◆ **The problem**
Find the line with "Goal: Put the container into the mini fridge" in the entries below, then output every line from it down to the line with "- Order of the", exactly and with no pictures.

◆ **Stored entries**

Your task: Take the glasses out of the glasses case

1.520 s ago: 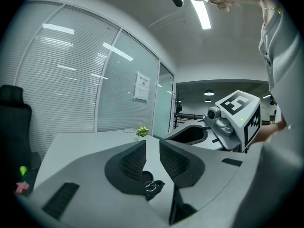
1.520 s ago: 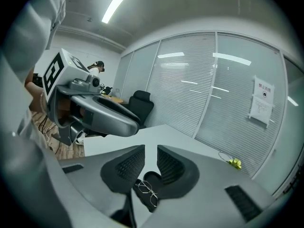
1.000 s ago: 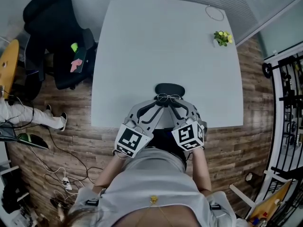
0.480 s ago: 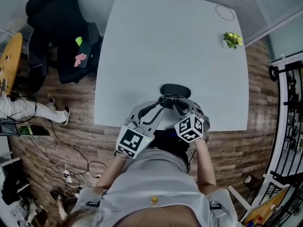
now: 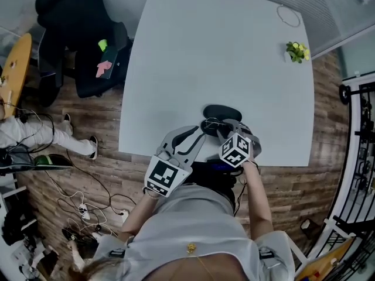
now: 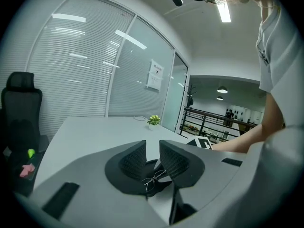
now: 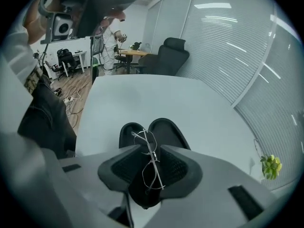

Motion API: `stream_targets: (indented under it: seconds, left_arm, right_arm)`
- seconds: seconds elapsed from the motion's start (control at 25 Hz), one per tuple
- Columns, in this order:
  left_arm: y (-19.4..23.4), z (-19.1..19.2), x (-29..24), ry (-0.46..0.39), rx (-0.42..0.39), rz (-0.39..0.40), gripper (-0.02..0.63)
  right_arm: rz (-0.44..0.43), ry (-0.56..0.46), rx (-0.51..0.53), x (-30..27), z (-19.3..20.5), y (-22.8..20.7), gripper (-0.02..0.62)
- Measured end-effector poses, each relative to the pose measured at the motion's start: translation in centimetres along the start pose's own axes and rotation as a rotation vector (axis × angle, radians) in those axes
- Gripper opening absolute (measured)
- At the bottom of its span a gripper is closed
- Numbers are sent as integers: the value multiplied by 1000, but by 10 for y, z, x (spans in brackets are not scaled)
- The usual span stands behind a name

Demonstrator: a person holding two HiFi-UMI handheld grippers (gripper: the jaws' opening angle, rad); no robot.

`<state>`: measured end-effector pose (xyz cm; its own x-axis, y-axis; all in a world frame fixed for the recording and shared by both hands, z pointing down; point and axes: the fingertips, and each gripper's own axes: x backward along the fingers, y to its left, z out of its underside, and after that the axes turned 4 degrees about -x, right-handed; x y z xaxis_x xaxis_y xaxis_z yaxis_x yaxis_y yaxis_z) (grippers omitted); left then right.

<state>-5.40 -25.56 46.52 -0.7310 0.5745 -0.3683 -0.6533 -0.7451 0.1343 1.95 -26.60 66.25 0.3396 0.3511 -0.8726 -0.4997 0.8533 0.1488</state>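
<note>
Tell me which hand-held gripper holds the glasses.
The right hand-held gripper: the glasses are gripped between its jaws. The left hand-held gripper has its jaws apart, gripping nothing.

Your right gripper is clamping the glasses, with the pads pressing on the thin wire frame near the bridge. One lens is sticking out past the claw tips. The other is sitting back between the pads, toward the claw's base. The black glasses case is lying open just ahead of the tips, with the forward lens hanging over it. The case is resting on the white table. Far ahead of the claw, a black office chair is standing at the table's end. Well off to the claw's right, a small plant is sitting on the table.
</note>
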Motion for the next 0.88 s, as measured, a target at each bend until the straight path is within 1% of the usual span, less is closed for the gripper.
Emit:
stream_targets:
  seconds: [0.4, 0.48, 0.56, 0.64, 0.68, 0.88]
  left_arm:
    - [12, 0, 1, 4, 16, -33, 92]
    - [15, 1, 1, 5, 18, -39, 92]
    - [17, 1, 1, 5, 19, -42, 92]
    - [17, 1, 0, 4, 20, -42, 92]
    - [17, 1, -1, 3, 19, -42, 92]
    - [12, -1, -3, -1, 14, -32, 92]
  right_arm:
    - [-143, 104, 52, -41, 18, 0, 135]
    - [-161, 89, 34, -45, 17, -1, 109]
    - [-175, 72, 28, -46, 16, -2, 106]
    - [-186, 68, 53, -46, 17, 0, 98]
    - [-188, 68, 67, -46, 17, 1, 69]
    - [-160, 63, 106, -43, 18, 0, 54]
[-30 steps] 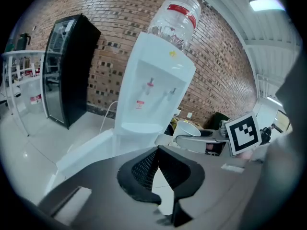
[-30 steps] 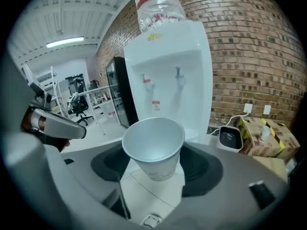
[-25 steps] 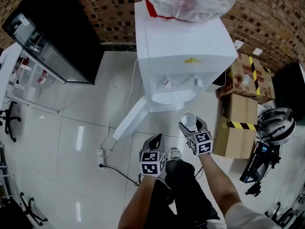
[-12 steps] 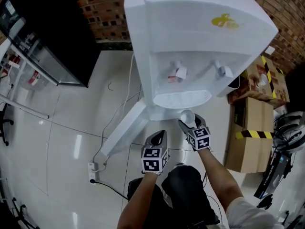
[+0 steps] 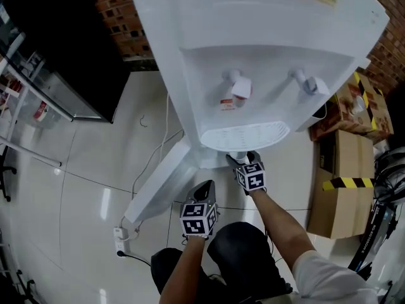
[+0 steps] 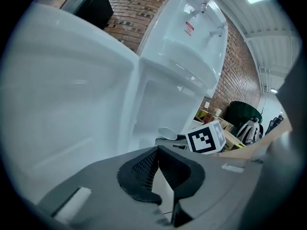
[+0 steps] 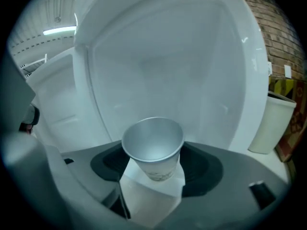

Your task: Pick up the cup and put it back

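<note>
A small empty paper cup (image 7: 153, 145) stands upright between the black pads of my right gripper (image 7: 153, 153), which is shut on it. In the head view my right gripper (image 5: 242, 159) sits just under the drip tray (image 5: 243, 135) of the white water dispenser (image 5: 253, 30), which hides most of the cup. Ahead of the cup is a white recessed wall of the dispenser (image 7: 163, 61). My left gripper (image 5: 205, 186) hangs lower and to the left, shut on nothing. In the left gripper view its tips (image 6: 158, 150) meet, and the cup's rim (image 6: 168, 133) shows beyond them.
Two taps (image 5: 237, 86) (image 5: 307, 81) stick out above the drip tray. A white door panel (image 5: 158, 182) slants out from the dispenser's base at left. Cardboard boxes with yellow-black tape (image 5: 345, 195) stand at right. A power strip and cable (image 5: 119, 236) lie on the tiled floor.
The dispenser has grown larger and nearer in the head view. My right gripper has carried the cup forward to under the drip tray. The left gripper has kept its place beside it.
</note>
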A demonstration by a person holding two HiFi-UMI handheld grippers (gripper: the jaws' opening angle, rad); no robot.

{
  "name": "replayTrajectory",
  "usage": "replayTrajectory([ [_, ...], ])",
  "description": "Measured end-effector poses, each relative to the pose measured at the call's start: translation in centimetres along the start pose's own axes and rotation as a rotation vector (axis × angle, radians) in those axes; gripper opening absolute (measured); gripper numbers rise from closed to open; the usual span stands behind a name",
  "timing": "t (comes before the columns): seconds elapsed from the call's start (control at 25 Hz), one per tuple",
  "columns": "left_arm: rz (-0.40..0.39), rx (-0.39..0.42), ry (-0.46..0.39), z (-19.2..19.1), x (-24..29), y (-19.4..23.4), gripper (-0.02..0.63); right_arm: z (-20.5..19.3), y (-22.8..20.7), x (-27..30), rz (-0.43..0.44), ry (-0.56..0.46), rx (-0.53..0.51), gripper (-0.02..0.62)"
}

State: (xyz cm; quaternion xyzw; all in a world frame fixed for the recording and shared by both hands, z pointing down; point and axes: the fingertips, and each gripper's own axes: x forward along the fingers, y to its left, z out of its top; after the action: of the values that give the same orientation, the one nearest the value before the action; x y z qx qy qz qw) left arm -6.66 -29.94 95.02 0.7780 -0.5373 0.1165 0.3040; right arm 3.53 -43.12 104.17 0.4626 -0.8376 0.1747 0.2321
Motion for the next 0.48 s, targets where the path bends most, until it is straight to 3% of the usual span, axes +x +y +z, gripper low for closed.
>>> replayTrajectory([
  [0.48,0.064,-0.042,-0.029,-0.7,-0.6,3.7,0.003,-0.1,-0.7,5.0,-0.024,-0.004,0.020,0.336],
])
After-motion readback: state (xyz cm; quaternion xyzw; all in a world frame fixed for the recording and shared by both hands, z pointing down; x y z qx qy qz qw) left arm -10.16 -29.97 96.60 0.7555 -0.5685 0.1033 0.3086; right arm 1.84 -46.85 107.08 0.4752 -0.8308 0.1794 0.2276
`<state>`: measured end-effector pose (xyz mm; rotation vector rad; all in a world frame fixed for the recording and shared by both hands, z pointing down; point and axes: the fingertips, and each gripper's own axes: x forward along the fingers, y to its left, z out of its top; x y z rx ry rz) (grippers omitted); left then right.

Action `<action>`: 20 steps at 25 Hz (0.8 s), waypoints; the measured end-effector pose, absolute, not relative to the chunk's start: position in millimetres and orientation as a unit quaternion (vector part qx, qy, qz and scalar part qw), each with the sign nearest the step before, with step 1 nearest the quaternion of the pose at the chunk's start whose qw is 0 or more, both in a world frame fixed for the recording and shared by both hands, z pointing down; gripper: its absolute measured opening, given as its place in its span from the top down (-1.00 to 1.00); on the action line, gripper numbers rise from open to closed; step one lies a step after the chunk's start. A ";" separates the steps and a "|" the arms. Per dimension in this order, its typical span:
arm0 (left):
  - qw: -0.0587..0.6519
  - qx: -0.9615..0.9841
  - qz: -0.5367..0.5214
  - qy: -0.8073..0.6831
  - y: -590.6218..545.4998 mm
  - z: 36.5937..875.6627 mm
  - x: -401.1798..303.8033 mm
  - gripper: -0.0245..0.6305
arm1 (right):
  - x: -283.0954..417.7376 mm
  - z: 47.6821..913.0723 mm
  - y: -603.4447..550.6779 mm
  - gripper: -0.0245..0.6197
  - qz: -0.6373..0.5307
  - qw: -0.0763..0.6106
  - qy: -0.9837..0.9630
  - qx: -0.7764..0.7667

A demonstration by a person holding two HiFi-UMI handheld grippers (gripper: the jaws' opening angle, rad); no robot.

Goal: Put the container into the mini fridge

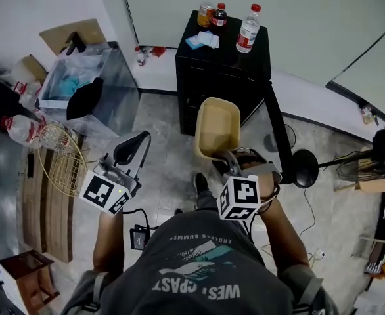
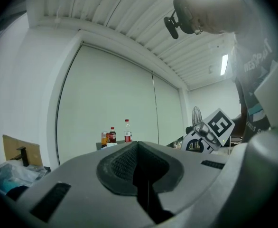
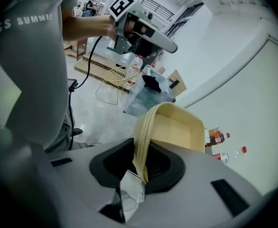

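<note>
1. My right gripper [image 1: 224, 157] pinches the near rim of the beige container [image 1: 217, 126], held in the air before the black mini fridge [image 1: 222, 71].
2. My left gripper [image 1: 131, 149], jaws pressed together, sits left of it.

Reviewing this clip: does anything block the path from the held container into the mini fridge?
Nothing visible does. The container, clamped at its rim by the right gripper, hangs just in front of the mini fridge, whose door appears swung open; the bottles stand on top.
</note>
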<state>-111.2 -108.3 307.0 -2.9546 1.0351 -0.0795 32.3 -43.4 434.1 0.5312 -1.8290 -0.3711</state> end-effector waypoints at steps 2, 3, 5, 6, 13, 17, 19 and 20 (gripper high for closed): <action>0.002 -0.940 -0.024 0.339 -118.7 308.3 -114.3 0.88 | 35.4 442.3 -59.5 0.68 -0.157 0.570 -0.775 0.224; 0.000 -0.939 -0.024 0.344 -123.8 309.6 -116.0 0.88 | 36.9 446.8 -68.0 0.68 -0.156 0.572 -0.774 0.224; -0.004 -0.935 -0.024 0.353 -132.5 312.9 -119.0 0.88 | 40.1 457.0 -84.9 0.68 -0.153 0.575 -0.771 0.226; -0.005 -0.934 -0.025 0.357 -136.0 314.5 -120.5 0.88 | 41.9 462.5 -93.2 0.68 -0.151 0.576 -0.770 0.228; -0.021 -0.922 -0.029 0.386 -154.1 327.8 -141.5 0.88 | 52.8 497.4 -146.7 0.68 -0.146 0.588 -0.757 0.243; -0.032 -0.913 -0.034 0.405 -161.0 339.6 -155.8 0.88 | 59.2 522.9 -171.9 0.69 -0.135 0.597 -0.752 0.246; -0.039 -0.910 -0.036 0.412 -165.8 346.3 -161.5 0.88 | 65.3 535.2 -185.5 0.69 -0.133 0.605 -0.745 0.249; -0.042 -0.908 -0.037 0.415 -168.0 349.6 -164.1 0.88 | 68.2 540.4 -192.1 0.69 -0.133 0.608 -0.741 0.251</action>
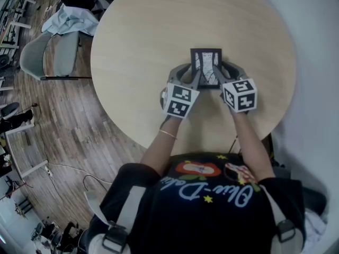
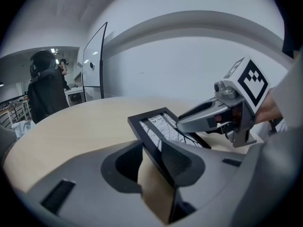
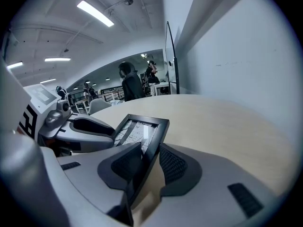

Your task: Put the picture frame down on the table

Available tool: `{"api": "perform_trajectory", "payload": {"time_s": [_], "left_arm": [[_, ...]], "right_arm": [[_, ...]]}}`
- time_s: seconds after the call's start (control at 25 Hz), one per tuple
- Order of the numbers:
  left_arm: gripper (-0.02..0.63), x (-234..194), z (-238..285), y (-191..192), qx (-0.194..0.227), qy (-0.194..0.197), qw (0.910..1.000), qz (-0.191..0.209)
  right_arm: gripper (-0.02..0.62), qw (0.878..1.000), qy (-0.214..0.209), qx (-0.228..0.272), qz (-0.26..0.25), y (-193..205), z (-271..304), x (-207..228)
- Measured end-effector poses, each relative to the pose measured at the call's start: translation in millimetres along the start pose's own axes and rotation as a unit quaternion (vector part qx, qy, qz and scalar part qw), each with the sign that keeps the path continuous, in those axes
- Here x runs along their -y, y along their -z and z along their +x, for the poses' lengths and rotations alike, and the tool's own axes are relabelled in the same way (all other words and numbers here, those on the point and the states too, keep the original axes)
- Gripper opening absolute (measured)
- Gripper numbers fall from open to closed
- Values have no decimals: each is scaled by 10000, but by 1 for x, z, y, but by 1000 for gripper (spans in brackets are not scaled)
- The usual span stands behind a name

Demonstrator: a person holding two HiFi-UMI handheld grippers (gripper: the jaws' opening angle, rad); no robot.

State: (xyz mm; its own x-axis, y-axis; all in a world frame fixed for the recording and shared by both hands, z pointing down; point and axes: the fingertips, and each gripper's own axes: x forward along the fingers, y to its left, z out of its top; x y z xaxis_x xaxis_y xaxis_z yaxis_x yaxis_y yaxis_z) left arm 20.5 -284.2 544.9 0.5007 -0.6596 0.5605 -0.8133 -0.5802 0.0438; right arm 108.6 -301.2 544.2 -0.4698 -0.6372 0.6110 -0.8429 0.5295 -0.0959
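A black picture frame [image 1: 205, 66] with a line-drawing print is held over the round wooden table [image 1: 137, 46], tilted with its near edge raised. My left gripper [image 1: 194, 79] grips its left side and my right gripper [image 1: 218, 77] its right side. In the left gripper view the frame [image 2: 163, 124] has its edge between the left gripper's [image 2: 150, 151] pads, and the right gripper [image 2: 215, 116] reaches in from the right. In the right gripper view the frame [image 3: 141, 132] stands edge-on between the right gripper's [image 3: 150, 159] ribbed pads, with the left gripper [image 3: 80, 126] at its far side. Whether the frame's far edge touches the table is unclear.
A grey chair [image 1: 50, 52] with a light cloth [image 1: 71, 19] on it stands on the wood floor left of the table. A white wall [image 2: 189, 65] lies close behind the table. People stand far off in the room [image 3: 130, 85].
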Motion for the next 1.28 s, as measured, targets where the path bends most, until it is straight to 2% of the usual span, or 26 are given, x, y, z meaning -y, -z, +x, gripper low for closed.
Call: {"api": "perform_trajectory", "payload": {"time_s": [0.72, 0.92, 1.28], "left_arm": [[107, 2, 17, 7, -102, -46, 9999, 83], [107, 0, 22, 14, -279, -37, 9993, 249], [107, 2, 23, 16, -356, -67, 9978, 559]], "right_arm": [[95, 9994, 160, -236, -211, 14, 12, 7], [97, 9989, 202, -317, -279, 17, 18, 8], [97, 9979, 269, -401, -421, 21, 20, 8]]}}
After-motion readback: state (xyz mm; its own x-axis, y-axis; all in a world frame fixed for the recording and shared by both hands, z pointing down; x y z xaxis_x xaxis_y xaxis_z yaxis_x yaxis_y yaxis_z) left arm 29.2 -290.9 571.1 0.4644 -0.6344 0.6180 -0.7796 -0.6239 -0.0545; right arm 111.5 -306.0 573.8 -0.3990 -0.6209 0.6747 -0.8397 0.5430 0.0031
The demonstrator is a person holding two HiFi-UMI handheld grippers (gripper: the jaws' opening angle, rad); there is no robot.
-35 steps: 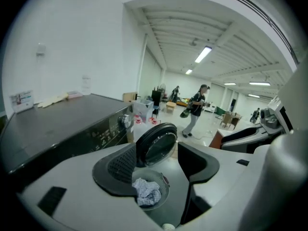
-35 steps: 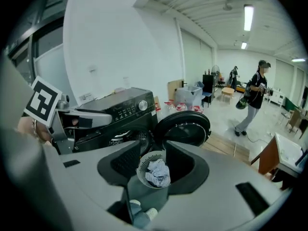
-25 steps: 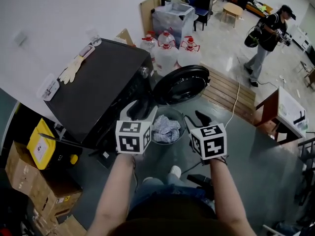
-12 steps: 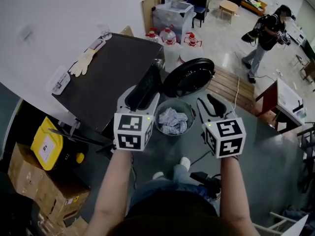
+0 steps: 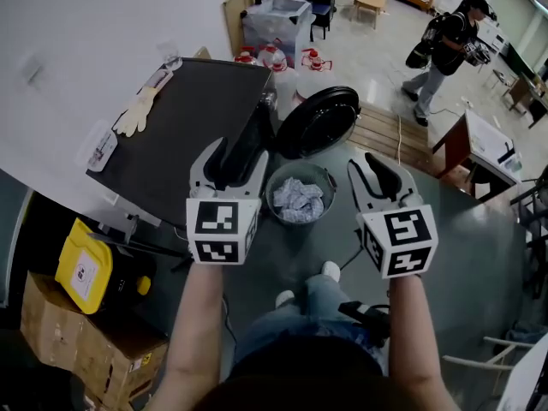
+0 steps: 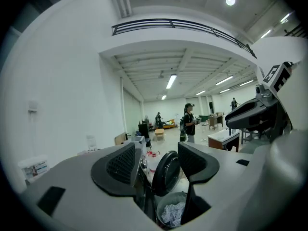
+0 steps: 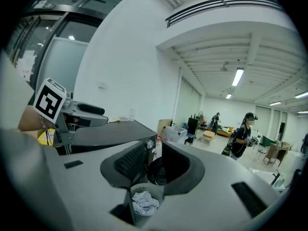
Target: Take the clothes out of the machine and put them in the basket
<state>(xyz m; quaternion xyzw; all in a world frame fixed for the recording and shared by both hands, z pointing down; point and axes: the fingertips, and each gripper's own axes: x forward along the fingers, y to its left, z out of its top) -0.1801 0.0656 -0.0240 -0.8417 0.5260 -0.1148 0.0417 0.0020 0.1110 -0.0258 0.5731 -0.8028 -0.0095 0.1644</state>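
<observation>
The black washing machine (image 5: 188,118) stands at the upper left with its round door (image 5: 318,122) swung open. On the floor in front of it sits a round grey basket (image 5: 301,167) holding crumpled white and blue clothes (image 5: 298,199). My left gripper (image 5: 229,151) hovers left of the basket, over the machine's front; it is open and empty. In the left gripper view the door (image 6: 166,172) and the basket (image 6: 173,213) show through the gap. My right gripper (image 5: 370,163) hangs right of the basket. Its jaws have just been closing, stand narrowly apart and hold nothing.
A pale glove (image 5: 137,110) lies on the machine's top. Water jugs (image 5: 272,56) and a clear bin (image 5: 276,20) stand behind it. Beyond the door lies a wooden pallet (image 5: 390,135). A yellow canister (image 5: 86,264) and cardboard boxes (image 5: 77,341) sit at the left. A person (image 5: 445,45) stands far right.
Both grippers have risen from close beside the basket and drawn slightly apart. The basket and its clothes have stayed put.
</observation>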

◆ **Solution to this problem**
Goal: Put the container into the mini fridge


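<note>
1. My right gripper [image 1: 224, 157] pinches the near rim of the beige container [image 1: 217, 126], held in the air before the black mini fridge [image 1: 222, 71].
2. My left gripper [image 1: 131, 149], jaws pressed together, sits left of it.

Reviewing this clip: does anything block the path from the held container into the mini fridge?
Nothing visible does. The container, clamped at its rim by the right gripper, hangs just in front of the mini fridge, whose door appears swung open; the bottles stand on top.
</note>
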<state>-111.2 -108.3 307.0 -2.9546 1.0351 -0.0795 32.3 -43.4 434.1 0.5312 -1.8290 -0.3711</state> end-effector waypoints at steps 2, 3, 5, 6, 13, 17, 19 and 20 (gripper high for closed): <action>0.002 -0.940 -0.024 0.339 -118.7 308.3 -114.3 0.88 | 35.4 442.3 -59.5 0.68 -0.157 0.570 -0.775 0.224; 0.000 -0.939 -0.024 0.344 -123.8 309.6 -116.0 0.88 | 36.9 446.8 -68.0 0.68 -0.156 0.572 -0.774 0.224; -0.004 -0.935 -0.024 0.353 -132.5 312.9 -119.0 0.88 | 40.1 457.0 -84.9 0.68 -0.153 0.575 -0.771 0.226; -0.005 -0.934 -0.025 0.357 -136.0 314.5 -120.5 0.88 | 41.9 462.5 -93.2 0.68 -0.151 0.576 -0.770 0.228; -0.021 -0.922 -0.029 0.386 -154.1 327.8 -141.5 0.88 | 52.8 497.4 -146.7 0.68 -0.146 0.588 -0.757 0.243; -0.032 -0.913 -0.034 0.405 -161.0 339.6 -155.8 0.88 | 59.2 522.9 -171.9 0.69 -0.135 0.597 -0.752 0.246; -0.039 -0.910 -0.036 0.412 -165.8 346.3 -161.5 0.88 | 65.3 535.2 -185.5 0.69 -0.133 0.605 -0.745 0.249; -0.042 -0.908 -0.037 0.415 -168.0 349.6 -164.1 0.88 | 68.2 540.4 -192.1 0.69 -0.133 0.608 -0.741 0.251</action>

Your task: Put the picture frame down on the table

Available tool: `{"api": "perform_trajectory", "payload": {"time_s": [_], "left_arm": [[_, ...]], "right_arm": [[_, ...]]}}`
- time_s: seconds after the call's start (control at 25 Hz), one per tuple
- Order of the numbers:

The output is finished and nothing more is needed.